The AbominableThe Abominable by Dan Simmons

My rating: 5 of 5 stars

I was wary approaching ABOMINABLE. I liked his other recent works, DROOD, and THE FIFTH HEART but felt both were bogged down somewhat by too much detail. And judging from the reviews I’d seen, ABOMINABLE was getting tarred with the same brush.

But I needn’t have worried. There is indeed plenty of detail here, especially of climbing gear and clothing, and the acts of climbing itself, but it serves the story better than in the other books, and where DROOD especially felt somewhat claustrophobic and dense, ABOMINABLE feels much more expansive and open, and gives a real idea of the joys of being on top of the world, and the freedom that can be felt there.

I hate heights.
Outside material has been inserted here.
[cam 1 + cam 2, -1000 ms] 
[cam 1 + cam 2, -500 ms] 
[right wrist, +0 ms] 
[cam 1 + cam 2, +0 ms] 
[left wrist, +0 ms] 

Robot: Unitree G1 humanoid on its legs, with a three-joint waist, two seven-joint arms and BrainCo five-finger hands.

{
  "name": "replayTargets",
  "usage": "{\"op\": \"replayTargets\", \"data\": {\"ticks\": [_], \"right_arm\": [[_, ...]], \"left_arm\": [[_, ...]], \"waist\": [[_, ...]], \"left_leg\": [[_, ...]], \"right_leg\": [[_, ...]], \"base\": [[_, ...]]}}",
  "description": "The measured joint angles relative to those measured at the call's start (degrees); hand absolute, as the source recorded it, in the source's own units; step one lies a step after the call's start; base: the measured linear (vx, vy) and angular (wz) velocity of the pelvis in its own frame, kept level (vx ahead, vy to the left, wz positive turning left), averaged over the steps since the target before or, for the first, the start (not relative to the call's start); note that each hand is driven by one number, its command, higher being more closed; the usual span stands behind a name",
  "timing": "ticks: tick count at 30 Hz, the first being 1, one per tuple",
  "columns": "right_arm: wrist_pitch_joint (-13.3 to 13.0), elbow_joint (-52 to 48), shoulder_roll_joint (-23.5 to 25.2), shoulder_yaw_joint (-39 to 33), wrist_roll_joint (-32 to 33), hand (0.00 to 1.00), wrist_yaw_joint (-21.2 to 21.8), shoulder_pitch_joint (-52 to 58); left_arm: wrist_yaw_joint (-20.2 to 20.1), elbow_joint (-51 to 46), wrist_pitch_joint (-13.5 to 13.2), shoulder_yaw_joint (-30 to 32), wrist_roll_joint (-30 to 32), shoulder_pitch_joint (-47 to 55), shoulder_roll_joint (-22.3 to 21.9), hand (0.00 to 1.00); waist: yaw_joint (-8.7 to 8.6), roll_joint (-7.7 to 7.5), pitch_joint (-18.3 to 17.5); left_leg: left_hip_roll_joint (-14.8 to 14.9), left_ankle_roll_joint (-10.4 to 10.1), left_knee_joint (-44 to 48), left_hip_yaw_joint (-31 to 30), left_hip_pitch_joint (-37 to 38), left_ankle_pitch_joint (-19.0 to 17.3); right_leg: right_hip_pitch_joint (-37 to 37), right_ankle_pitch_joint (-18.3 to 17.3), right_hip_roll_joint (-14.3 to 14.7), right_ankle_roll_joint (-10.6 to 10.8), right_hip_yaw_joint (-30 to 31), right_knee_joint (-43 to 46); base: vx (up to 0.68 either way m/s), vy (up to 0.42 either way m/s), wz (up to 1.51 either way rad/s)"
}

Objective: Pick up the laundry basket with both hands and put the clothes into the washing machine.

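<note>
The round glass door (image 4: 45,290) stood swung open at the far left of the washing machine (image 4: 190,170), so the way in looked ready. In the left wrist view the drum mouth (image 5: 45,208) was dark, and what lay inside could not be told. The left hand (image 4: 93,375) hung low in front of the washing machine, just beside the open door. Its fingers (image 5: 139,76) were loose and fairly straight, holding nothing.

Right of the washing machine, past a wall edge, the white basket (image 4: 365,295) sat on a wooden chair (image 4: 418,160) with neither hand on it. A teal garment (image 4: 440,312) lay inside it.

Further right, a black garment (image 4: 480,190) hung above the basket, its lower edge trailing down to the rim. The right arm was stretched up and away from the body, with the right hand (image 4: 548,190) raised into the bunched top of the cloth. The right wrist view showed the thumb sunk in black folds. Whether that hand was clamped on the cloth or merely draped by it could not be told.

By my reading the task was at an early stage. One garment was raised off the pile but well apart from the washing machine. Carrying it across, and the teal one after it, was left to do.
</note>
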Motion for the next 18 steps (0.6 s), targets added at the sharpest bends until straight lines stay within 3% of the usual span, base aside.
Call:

They make me go weak at the knees, and just reading some of the scenes here had almost the same effect, a testament to Simmons’ way with a descriptive passage.

Simmons’ prose is as excellent as ever, and the narrator, Jake, feels fully formed and alive. It’s a tale of derring-do on the world’s highest peak of course but it’s also about friendship, and adversity, and conquering obstacles. There’s also much in the latter part of the book that reminds me of some of Alistair Maclean’s adventures, with skullduggery in snowy landscapes.

It takes twists and turns I wasn’t expecting, and the title of the book might seem like a misnomer to some, as expectations of snowmen are a bit of a red herring. That doesn’t detract from the story. It’s a hefty book, but it doesn’t seem like it, and I thoroughly enjoyed Simmons’ return to the cold landscapes he evoked so wonderfully in THE TERROR.

Quality stuff, and highly recommended.